1 research outputs found
Learning generative models of mid-level structure in natural images
Natural images arise from complicated processes involving many factors of variation.
They reflect the wealth of shapes and appearances of objects in our three-dimensional
world, but they are also affected by factors such as distortions due to perspective, occlusions,
and illumination, giving rise to structure with regularities at many different
levels. Prior knowledge about these regularities and suitable representations that allow
efficient reasoning about the properties of a visual scene are important for many image
processing and computer vision tasks. This thesis focuses on models of image structure
at intermediate levels of complexity as required, for instance, for image inpainting
or segmentation. It aims at developing generative, probabilistic models of this kind of
structure, and, in particular, at devising strategies for learning such models in a largely
unsupervised manner from data.
One hallmark of natural images is that they can often be decomposed into regions
with very different visual characteristics. The main approach of this thesis is therefore
to represent images in terms of regions that are characterized by their shapes and
appearances, and an image is then composed from many such regions. We explore
approaches to learn about the appearance of regions, to learn about region shapes, and
ways to combine several regions to form a full image. To achieve this goal, we make
use of some ideas for unsupervised learning developed in the literature on models of
low-level image structure and in the “deep learning” literature. These models are used
as building blocks of more structured model formulations that incorporate additional
prior knowledge of how images are formed.

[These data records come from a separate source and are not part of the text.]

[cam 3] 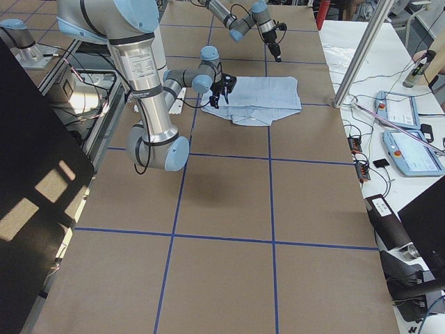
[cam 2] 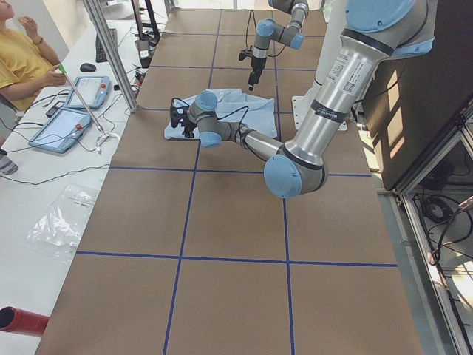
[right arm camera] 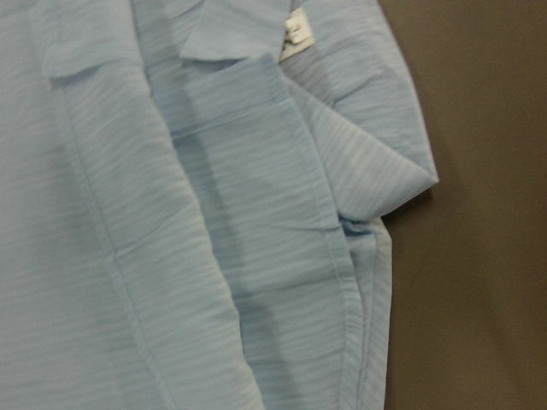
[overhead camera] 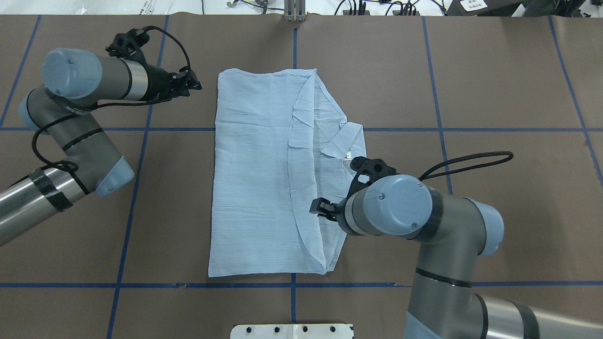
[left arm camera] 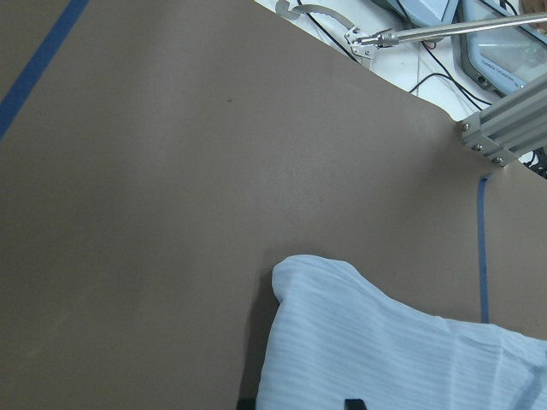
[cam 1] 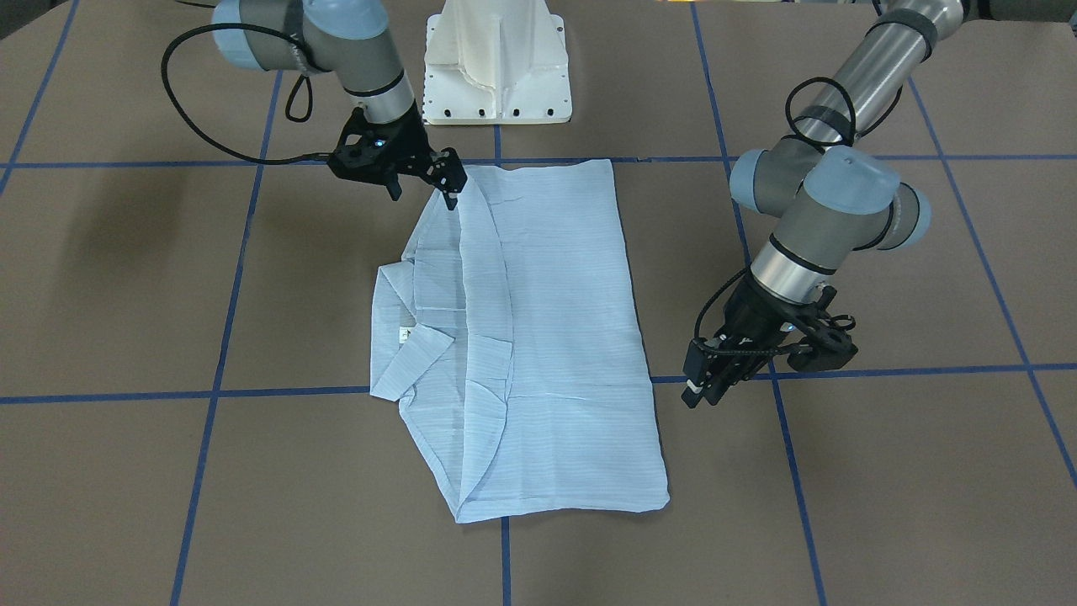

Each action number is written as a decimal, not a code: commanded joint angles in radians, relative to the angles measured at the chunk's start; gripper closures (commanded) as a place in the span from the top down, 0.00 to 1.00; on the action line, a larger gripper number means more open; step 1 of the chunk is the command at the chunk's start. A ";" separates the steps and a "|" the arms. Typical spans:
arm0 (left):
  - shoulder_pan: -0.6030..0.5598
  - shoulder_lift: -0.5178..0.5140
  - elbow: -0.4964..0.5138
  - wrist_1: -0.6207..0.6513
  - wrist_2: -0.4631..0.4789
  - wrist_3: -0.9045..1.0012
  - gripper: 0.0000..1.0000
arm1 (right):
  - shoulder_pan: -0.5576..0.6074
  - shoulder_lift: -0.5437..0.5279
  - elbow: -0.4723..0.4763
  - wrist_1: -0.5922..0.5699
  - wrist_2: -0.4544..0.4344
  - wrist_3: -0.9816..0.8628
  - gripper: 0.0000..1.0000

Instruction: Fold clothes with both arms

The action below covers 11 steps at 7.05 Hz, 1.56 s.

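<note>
Shirt (cam 1: 555, 337) lies on the table (cam 1: 925, 471), in the middle. Left gripper (cam 1: 698, 391) hangs beside it, tilted down, jaws apart. Right gripper (cam 1: 450, 189) is at its corner; I cannot tell its grip.

The shirt (cam 1: 555, 337) was pale blue with fine stripes, its neck label (right arm camera: 295, 30) white. The table (cam 1: 925, 505) was matte brown, gridded with blue tape lines (cam 1: 220, 337). The left arm (cam 1: 808, 244) and right arm (cam 1: 336, 42) were grey with pale blue caps. The left gripper (cam 1: 702, 391) and right gripper (cam 1: 446, 181) were black. The pedestal (cam 1: 496, 63) was white.
</note>
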 commanded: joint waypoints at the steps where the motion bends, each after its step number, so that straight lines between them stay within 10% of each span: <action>1: -0.002 0.052 -0.033 0.002 -0.002 0.001 0.45 | -0.095 0.050 -0.006 -0.067 -0.103 -0.301 1.00; 11: 0.004 0.074 -0.048 0.002 0.003 -0.002 0.45 | -0.112 0.082 -0.123 -0.148 -0.179 -0.611 1.00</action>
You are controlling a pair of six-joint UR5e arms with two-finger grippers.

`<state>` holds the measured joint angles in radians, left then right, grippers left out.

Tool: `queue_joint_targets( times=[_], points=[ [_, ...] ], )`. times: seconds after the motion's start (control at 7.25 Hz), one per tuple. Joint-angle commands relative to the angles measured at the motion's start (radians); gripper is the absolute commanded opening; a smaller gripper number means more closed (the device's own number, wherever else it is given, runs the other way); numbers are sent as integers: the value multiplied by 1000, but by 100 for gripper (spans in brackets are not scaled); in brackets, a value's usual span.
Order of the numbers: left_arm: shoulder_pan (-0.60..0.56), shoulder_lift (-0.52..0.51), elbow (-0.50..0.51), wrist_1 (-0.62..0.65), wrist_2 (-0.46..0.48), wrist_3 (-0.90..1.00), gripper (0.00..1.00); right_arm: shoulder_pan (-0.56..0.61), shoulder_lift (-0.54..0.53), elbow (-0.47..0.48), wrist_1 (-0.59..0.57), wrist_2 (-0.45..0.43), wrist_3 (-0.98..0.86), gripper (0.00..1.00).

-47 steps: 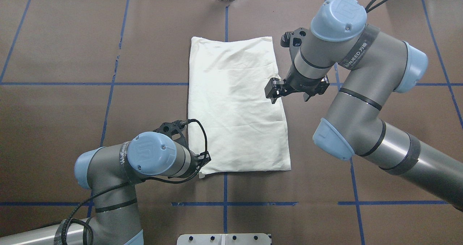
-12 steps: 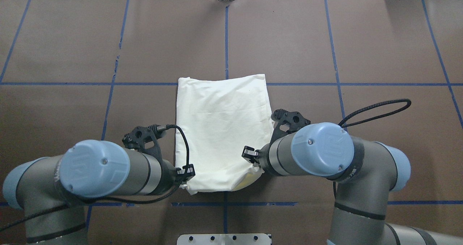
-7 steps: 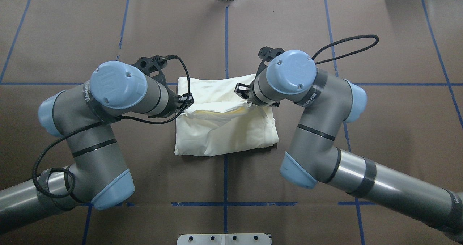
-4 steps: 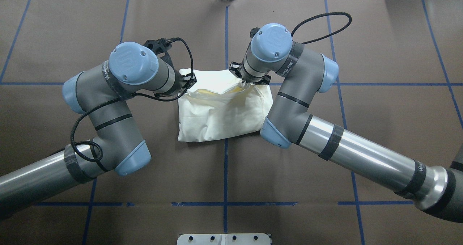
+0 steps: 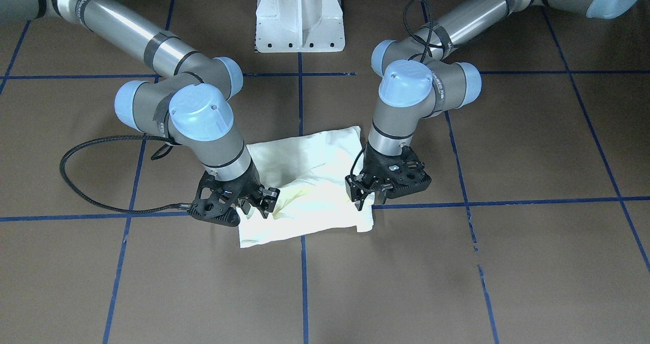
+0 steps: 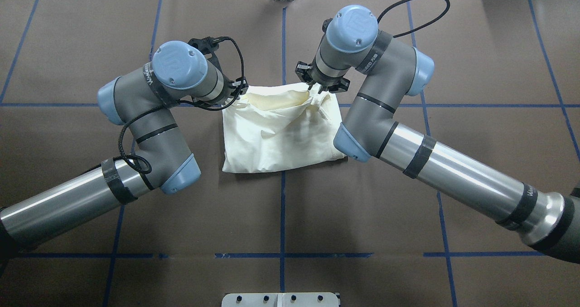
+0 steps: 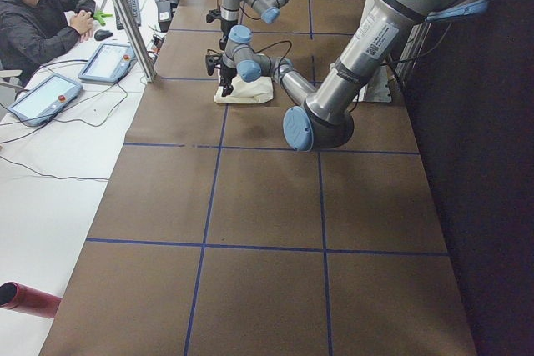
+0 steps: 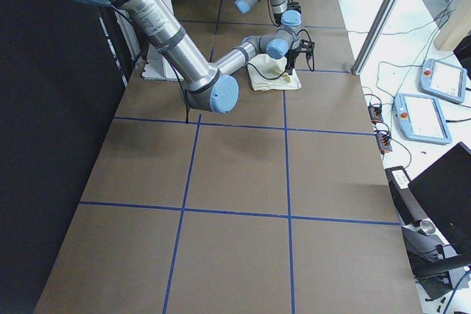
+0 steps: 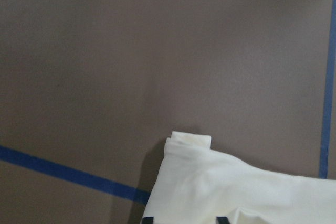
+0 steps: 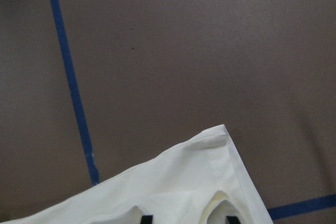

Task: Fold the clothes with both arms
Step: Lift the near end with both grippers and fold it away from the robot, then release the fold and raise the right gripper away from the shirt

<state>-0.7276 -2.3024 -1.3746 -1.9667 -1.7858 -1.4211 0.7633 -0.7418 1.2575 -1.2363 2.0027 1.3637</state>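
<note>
The cream shirt (image 6: 281,134) lies folded on the brown table, plain side up, with no print showing. Its near half is doubled over toward the far edge, and a yellowish inner fold shows there. My left gripper (image 6: 239,90) is low at the far left corner, shut on the shirt edge. My right gripper (image 6: 317,87) is low at the far right corner, shut on the edge, and the cloth puckers toward it. In the front-facing view the shirt (image 5: 310,181) lies between the left gripper (image 5: 364,197) and the right gripper (image 5: 258,205). Both wrist views show cloth (image 9: 236,187) (image 10: 184,182) at the fingertips.
The white pedestal (image 5: 299,13) stands at the robot's side of the table. A black cable loop (image 5: 91,181) trails from the right wrist over the table. Blue tape lines (image 6: 283,216) grid the brown cover. A seated person (image 7: 42,18) and tablets are beyond the far edge.
Both grippers have carried the shirt's near edge away from the robot and down onto its far edge. The shirt is now half as long, and the raised cloth has sunk lower.
</note>
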Motion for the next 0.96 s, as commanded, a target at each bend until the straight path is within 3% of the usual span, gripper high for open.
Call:
queue_joint_targets(
  times=[0.0, 0.28, 0.55, 0.83],
  points=[
    [-99, -3, 11, -32, -195, 46, 100, 13, 19, 6, -6, 62, -44, 100],
    [-112, 47, -53, -31, -228, 65, 100, -63, 21, 36, -62, 54, -46, 100],
    [-112, 87, -112, -21, -230, 65, 100, -111, 21, 28, -106, -22, -93, 100],
    [-112, 96, -113, -21, -230, 65, 100, -122, 53, -47, -120, -108, -240, 100]
  ],
)
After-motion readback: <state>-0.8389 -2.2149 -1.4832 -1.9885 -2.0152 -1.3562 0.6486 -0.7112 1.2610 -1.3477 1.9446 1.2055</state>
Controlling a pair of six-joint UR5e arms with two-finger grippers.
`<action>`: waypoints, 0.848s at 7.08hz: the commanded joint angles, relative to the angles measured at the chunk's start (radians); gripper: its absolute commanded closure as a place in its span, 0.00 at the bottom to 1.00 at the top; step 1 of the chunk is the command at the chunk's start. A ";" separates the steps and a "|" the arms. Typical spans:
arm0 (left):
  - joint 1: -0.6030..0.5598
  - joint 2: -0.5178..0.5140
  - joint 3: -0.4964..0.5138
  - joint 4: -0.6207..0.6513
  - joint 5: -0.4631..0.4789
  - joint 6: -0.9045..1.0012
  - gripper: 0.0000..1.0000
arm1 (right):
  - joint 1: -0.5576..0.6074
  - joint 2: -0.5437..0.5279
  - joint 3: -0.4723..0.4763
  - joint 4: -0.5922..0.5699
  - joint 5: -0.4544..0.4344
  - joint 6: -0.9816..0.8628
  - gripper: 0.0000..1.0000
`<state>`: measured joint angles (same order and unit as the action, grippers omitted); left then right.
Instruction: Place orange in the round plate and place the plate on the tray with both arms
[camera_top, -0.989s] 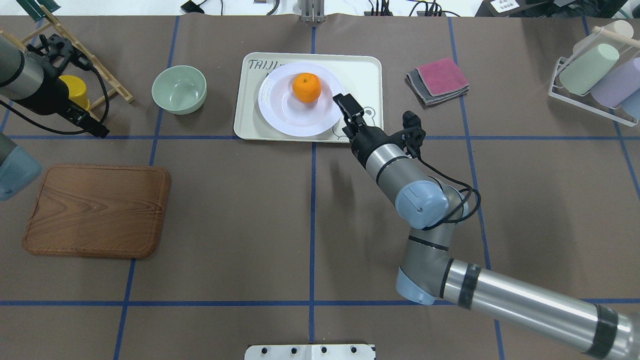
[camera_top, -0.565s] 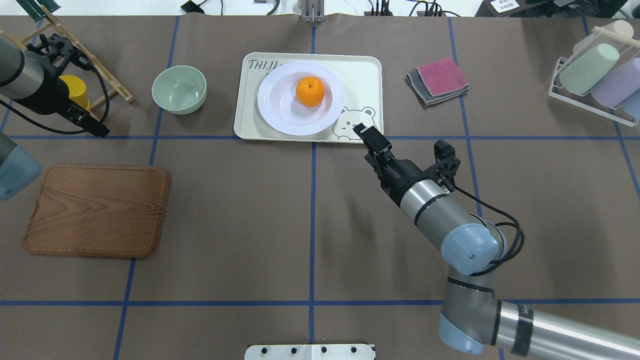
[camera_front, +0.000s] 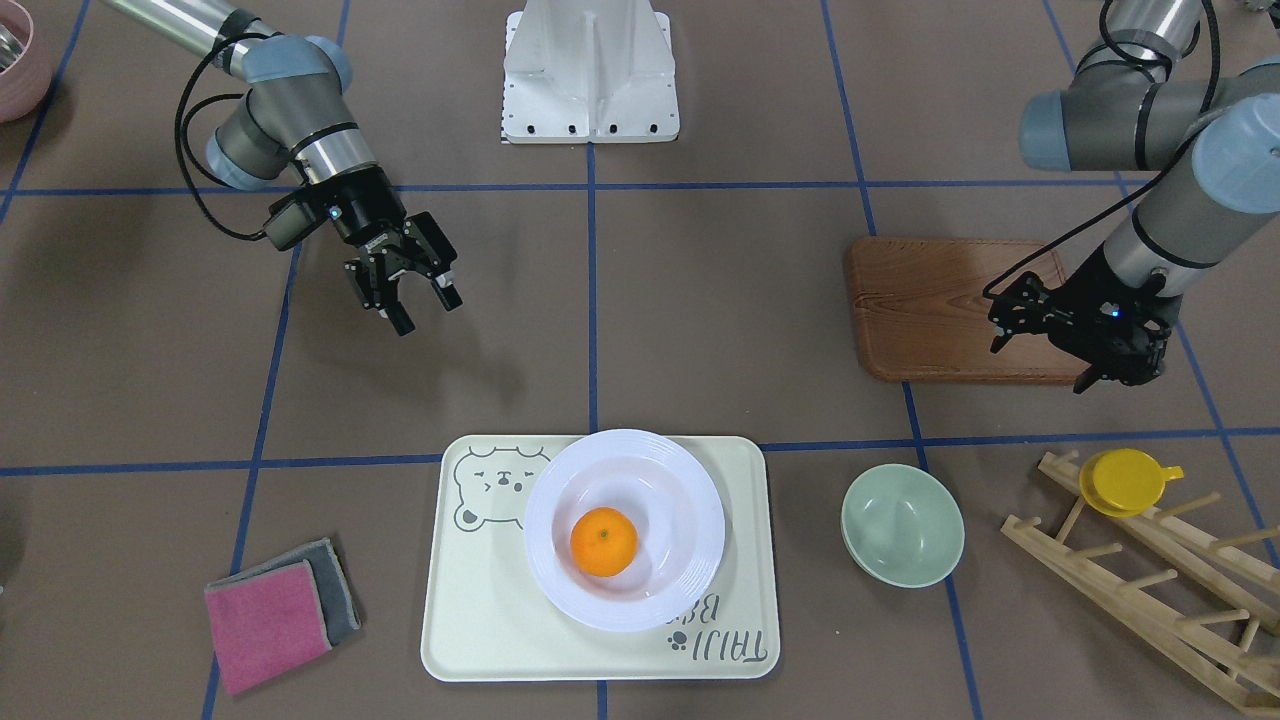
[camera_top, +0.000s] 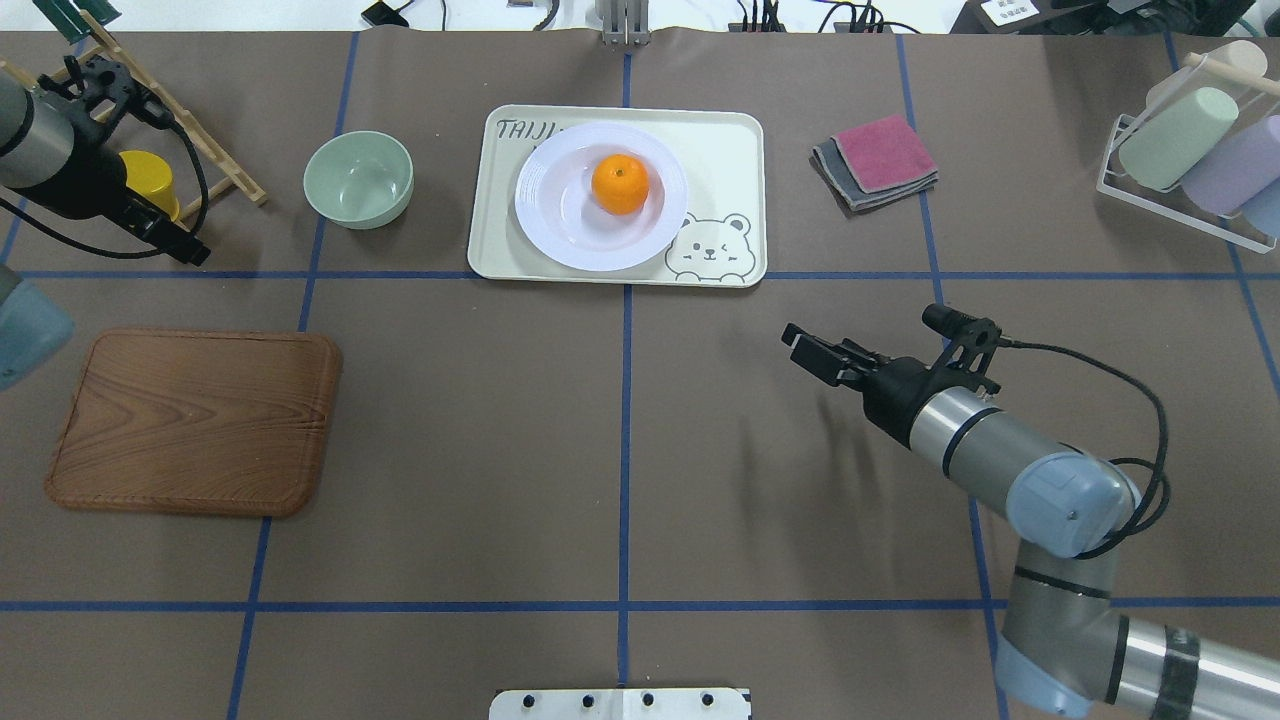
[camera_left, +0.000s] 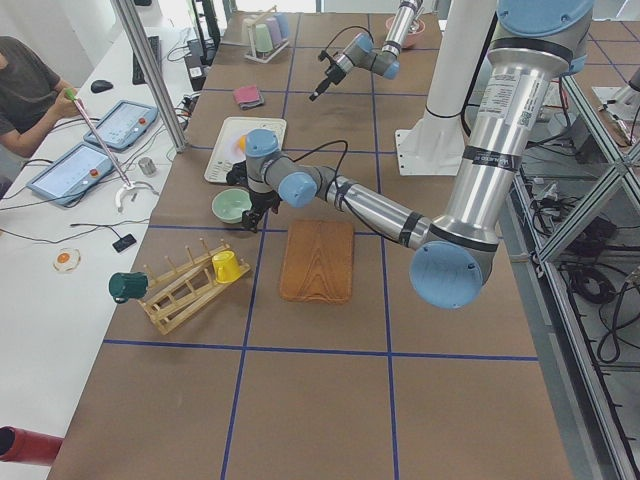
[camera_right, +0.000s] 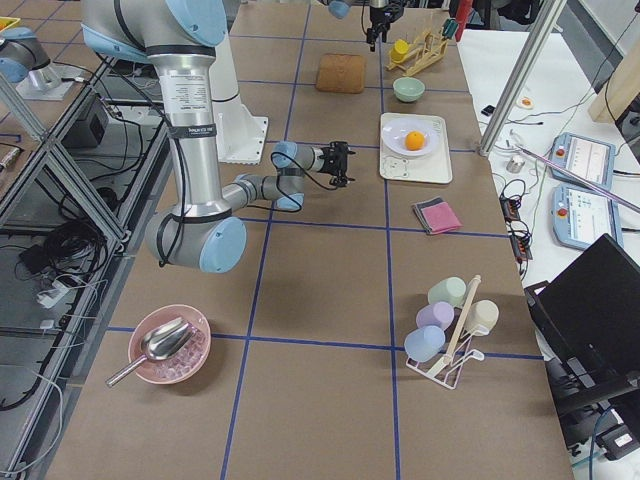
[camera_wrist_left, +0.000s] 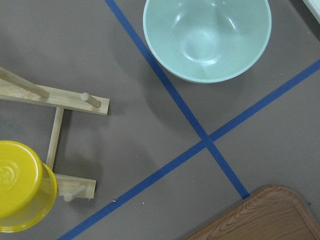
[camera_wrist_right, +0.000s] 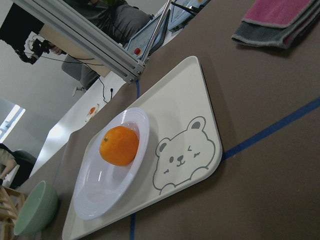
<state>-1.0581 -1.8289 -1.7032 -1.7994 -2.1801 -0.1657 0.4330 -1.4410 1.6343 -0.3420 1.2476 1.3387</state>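
Observation:
The orange (camera_top: 620, 184) lies inside the white round plate (camera_top: 545, 215), and the plate rests on the cream bear tray (camera_top: 730, 150) at the far middle of the table. In the front-facing view the orange (camera_front: 604, 541) sits a little off centre in the plate (camera_front: 690, 500) on the tray (camera_front: 480, 620). My right gripper (camera_top: 800, 350) hovers open and empty over bare table, well to the near right of the tray. My left gripper (camera_top: 190, 255) hangs at the far left between the green bowl and the wooden board, open and holding nothing.
A pale green bowl (camera_top: 359, 178) stands left of the tray. Beside it a yellow cup (camera_top: 150, 180) hangs on a wooden rack. A brown wooden board (camera_top: 195, 420) lies near left. Folded pink and grey cloths (camera_top: 880, 160) and a rack of cups (camera_top: 1200, 140) are at the far right.
My right gripper has pulled back from the plate's rim toward the near right and turned sideways. The orange shifted slightly in the plate. The left arm edged a little left.

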 joint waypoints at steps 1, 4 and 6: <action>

The thesis makes the following contributions: Firstly, we investigate a popular,
MRF based prior of natural image structure, the Field-of Experts, with respect to its
ability to model image textures, and propose an extended formulation that is considerably
more successful at this task. This formulation gives rise to a fully parametric,
translation-invariant probabilistic generative model of image textures. We illustrate
how this model can be used as a component of a more comprehensive model of images
comprising multiple textured regions. Secondly, we develop a model of region shape.
This work is an extension of the “Masked Restricted Boltzmann Machine” proposed by
Le Roux et al. (2011) and it allows explicit reasoning about the independent shapes and
relative depths of occluding objects. We develop an inference and unsupervised learning
scheme and demonstrate how this shape model, in combination with the masked
RBM gives rise to a good model of natural image patches. Finally, we demonstrate how this model of region shape can be extended to model shapes in large images. The
result is a generative model of large images which are formed by composition from
many small, partially overlapping and occluding objects